* ASSIGNMENT
Reproduce the lines below exactly. Skip images.

* DATA SHOWN
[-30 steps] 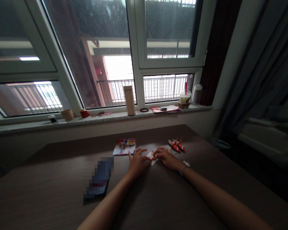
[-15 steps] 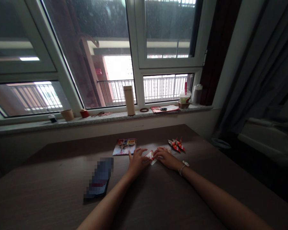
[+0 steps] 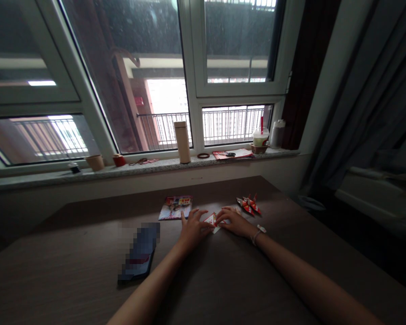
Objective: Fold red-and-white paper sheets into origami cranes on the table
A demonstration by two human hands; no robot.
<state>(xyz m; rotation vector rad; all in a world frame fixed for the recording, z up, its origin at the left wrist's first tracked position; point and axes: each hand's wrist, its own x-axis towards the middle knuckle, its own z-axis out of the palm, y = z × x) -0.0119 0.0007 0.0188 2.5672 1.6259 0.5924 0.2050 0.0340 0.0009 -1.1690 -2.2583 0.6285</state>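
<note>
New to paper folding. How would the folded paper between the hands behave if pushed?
The folded paper looks thin and flat, probably light and bendy. On the smooth table it likely slides easily. The left hand and right hand pin it, perhaps against shifting.

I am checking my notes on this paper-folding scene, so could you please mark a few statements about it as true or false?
1. The left hand and the right hand both rest on a small folded paper on the table. True.
2. The red paper cranes lie left of the left hand. False: they lie right of the right hand.
3. A tall beige flask stands on the windowsill. True.
4. The right wrist is bare. False: it wears a pale bracelet.
</note>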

* SOLUTION TO THE EXERCISE
[-30 steps] 
[-15 steps] 
[+0 steps] 
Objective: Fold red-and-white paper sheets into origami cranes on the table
A demonstration by two human hands; no robot.
<state>(xyz m; rotation vector rad; all in a world frame fixed for the recording, z up, its origin at the left wrist's first tracked position; point and axes: each hand's wrist, its own x-axis towards the middle knuckle, its own z-axis out of the palm, y = z × x) -0.0119 0.0007 0.0188 2.5672 1.6259 0.5924 0.2050 0.0340 0.0009 -1.1690 -2.2583 0.6285</state>
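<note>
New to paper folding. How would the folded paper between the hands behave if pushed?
The folded paper looks thin and flat, probably light and bendy. On the smooth table it likely slides easily. The left hand and right hand pin it, perhaps against shifting.

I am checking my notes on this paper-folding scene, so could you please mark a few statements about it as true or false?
1. The left hand and the right hand both rest on a small folded paper on the table. True.
2. The red paper cranes lie left of the left hand. False: they lie right of the right hand.
3. A tall beige flask stands on the windowsill. True.
4. The right wrist is bare. False: it wears a pale bracelet.
</note>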

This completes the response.